Bloomington sits within the MSP Airport noise contaminant zone (FAA Part 150), requiring sound attenuation upgrades in many residential remodels per city noise ordinance. The Minnesota River bluff and floodplain areas trigger FEMA SFHA and city Shoreland Overlay District review for any grading or structure work near Nine Mile Creek or the river. The city's high proportion of 1960s–1970s split-level homes on shallow crawlspaces creates common vapor barrier and egress window permit issues unique to this housing vintage.

Natural hazard overlays in this jurisdiction include tornado, FEMA flood zones, and expansive soil. If your address falls within any of these overlay zones, the kitchen remodel permit application picks up an extra review step that can add days to the timeline and specific design requirements to the plans.

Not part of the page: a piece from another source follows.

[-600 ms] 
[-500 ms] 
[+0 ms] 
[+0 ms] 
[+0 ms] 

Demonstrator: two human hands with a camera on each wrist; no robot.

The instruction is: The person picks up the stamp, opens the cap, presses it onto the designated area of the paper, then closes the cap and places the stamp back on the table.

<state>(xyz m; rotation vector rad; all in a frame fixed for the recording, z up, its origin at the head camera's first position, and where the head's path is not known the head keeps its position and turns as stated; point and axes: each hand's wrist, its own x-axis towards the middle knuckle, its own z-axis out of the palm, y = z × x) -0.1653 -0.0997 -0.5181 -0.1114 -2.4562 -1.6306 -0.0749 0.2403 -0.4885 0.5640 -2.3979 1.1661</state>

Bloomington does not have a traditional downtown historic district, but the Nine Mile Creek and Minnesota Valley areas include some historically significant sites reviewed through Hennepin County and the Minnesota State Historic Preservation Office (SHPO). No major local Architectural Review Board overlay.

What a kitchen remodel permit costs in Bloomington

Permit fees for kitchen remodel work in Bloomington typically run $200 to $1,200. Project valuation-based; Bloomington uses a sliding fee schedule tied to declared construction value, typically around $10–$15 per $1,000 of value, plus a flat plan review fee; trade sub-permits (electrical, plumbing) are assessed separately

Minnesota State surcharge of 0.0005 × permit valuation applies to all permits; separate electrical permit fee goes to the city but inspection is performed by MN DLI state electrical inspectors, not the city

The fee schedule isn't usually what makes kitchen remodel permits expensive in Bloomington. The real cost variables are situational. Panel upgrade to 200A is frequently required when adding AFCI breakers plus a new 240V range circuit to a 1960s 100A Federal Pacific or Zinsco panel, adding $2,500–$5,000 before any kitchen work begins. CenterPoint gas pressure test and potential gas line re-run in homes where original 1960s black-iron piping is corroded or under-sized for a modern BTU range. Exterior-ducted range hood penetration through exterior wall or roof in CZ6A conditions requires rigid metal duct, proper flashing, and insulation wrap through unconditioned space. Minnesota's 42-inch frost depth means any structural modification touching the foundation (e.g., removing a load-bearing wall between kitchen and dining room) requires engineered beam specs and deep footing verification.

How long kitchen remodel permit review takes in Bloomington

5-10 business days for standard plan review; over-the-counter same-day possible for minor scope with no structural or MEP changes. For very simple scopes, an over-the-counter same-day approval is sometimes possible at counter-staff discretion. Anything with structural elements, plan review, or trade subcodes goes into the standard review queue.

What lengthens kitchen remodel reviews most often in Bloomington isn't department slowness — it's resubmissions. Each correction round generally puts the application back in the queue, so first-pass completeness matters more than first-pass speed.

Utility coordination in Bloomington

CenterPoint Energy must be contacted to coordinate a gas pressure test if any gas piping is modified or a new gas appliance (range, cooktop) is connected; Xcel Energy (NSP) coordination is needed only if the service panel is being upgraded, which is common in 1960s–1970s homes adding AFCI breakers to already-full 100A panels.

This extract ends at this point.